Snake handlers believe they are obeying a biblical command in picking up snakes.

Most mainstream Protestant churches do not interpret the Bible verse as a command to handle snakes, and many regard snake-handling as misguided at best.

W. Paul Williamson, a professor at Henderson State University in Arkansas who has researched snake-handling, said many people view the practice out of context.

Snake-handlers are normal people who find meaning in their religious practices, just as members of other denominations do, he told the Herald-Leader earlier this year.

“To them, it’s no different than a Catholic taking communion,” he said.

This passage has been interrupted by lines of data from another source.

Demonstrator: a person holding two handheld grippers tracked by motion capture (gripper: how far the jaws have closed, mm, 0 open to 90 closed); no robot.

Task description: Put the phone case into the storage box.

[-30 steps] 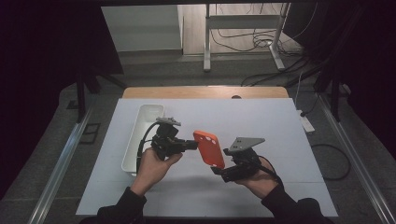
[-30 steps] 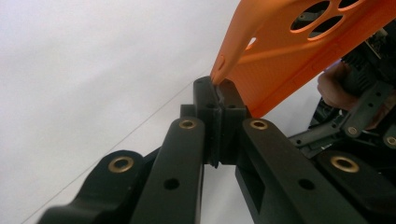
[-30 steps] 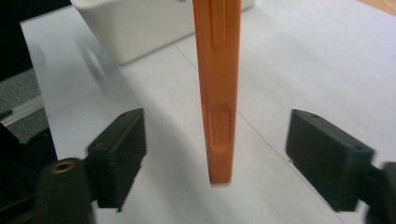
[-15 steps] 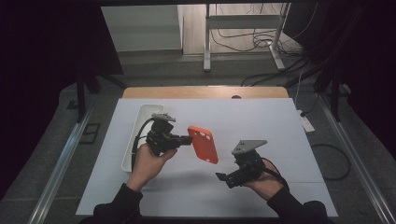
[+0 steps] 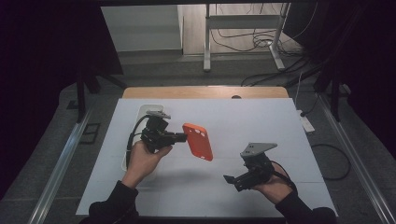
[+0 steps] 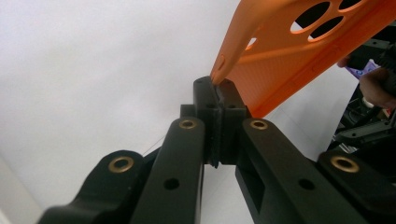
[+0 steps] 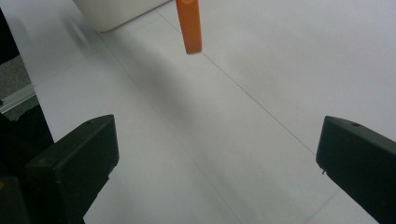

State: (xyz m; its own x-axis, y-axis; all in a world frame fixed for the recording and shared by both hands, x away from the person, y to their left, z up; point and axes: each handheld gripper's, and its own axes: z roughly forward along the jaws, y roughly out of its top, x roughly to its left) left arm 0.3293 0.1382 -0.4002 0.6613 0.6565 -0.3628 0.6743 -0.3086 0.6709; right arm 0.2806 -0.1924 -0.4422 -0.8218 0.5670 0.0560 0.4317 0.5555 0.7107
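Backing away from the orange phone case, the right gripper now sits low near the table's front edge, its jaws spread wide and empty, so the case has passed fully to the left gripper. That one is clamped shut on the case's edge, holding it in the air above the white table, tilted, with the white tray just behind the left hand.

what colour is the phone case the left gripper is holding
Orange. The phone case shows best in the left gripper view, pinched at its edge by the left gripper.
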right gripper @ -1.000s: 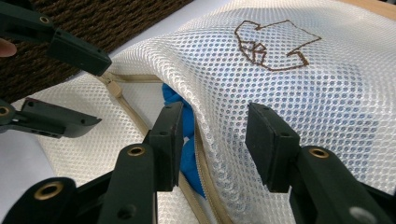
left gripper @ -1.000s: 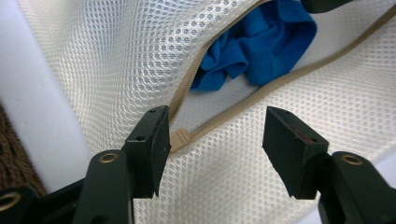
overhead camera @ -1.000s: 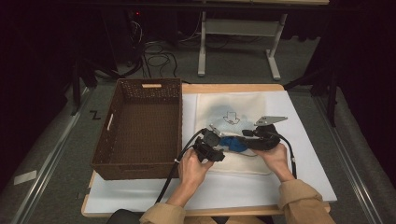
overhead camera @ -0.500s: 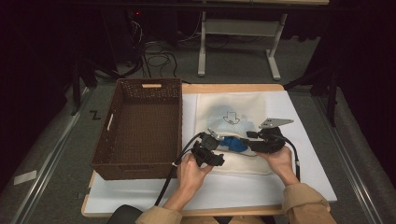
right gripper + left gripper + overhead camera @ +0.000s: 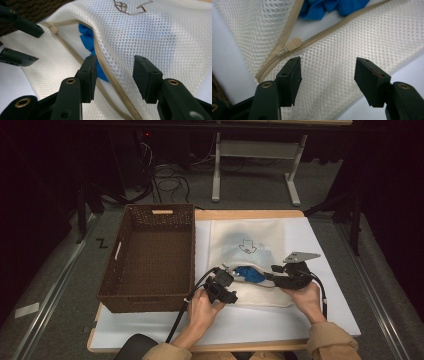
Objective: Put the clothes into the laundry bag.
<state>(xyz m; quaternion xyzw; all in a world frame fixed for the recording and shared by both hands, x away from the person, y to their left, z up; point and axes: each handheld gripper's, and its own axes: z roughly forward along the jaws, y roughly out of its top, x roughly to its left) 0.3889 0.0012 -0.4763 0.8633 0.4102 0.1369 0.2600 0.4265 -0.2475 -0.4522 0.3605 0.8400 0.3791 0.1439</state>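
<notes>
Two hand-held grippers meet over a white mesh laundry bag (image 5: 247, 255) in the high view. The bag lies flat on the white table cover (image 5: 325, 315), just right of a dark brown woven basket (image 5: 150, 255) that sits apart from both tools. The left gripper (image 5: 226, 272) and the right gripper (image 5: 267, 274) hover at the bag's near opening, on either side of a bright blue cloth (image 5: 248, 273) tucked in its mouth. A small dark arrow-like mark (image 5: 247, 246) is printed on the bag; I cannot read it.

In the left gripper view, the left gripper (image 5: 328, 71) has its jaws spread wide with nothing between them, above the mesh. A beige zipper (image 5: 287, 48) with its slider lies just ahead of the left jaw, and the blue cloth (image 5: 324, 7) shows beyond it inside the opening.

In the right gripper view, the right gripper (image 5: 115, 72) also stands wide and empty over the bag's beige zipper edge, with the blue cloth (image 5: 87, 40) under the lifted mesh. The left gripper (image 5: 32, 42) shows farther off. Dark printing (image 5: 130, 7) sits near the top, unreadable.
</notes>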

It has been illegal in Kentucky since 1940 to handle poisonous snakes in religious services, but serious attempts to enforce the law ended decades ago because of reluctance by authorities to prosecute people for their religious beliefs.

Jamie Coots’ death apparently was the first resulting from a snakebite in a Kentucky church service since November 2006, when a woman died after being bitten while worshipping at a Laurel County church.

The Middlesboro church was the site of a fatal snakebite in August 1995. Melinda Brown, 28, of Parrotsville, Tenn., died after she was bitten on the arm by a large rattlesnake.

Her husband, John Wayne “Punkin” Brown, begged her to go to the hospital, but she refused and died at Jamie Coots’ home. Three years later, in October 1998, John Wayne Brown, then 34 and a close friend of Jamie Coots, died of a snakebite he received in church in Alabama.

Cody Coots said the bite he suffered this week will not dissuade him from following what he believes is right. He and others will have their snakes at church Wednesday, he said.

“If the Lord moves, we’ll handle’m,” he said. “It’s the word of the Lord.”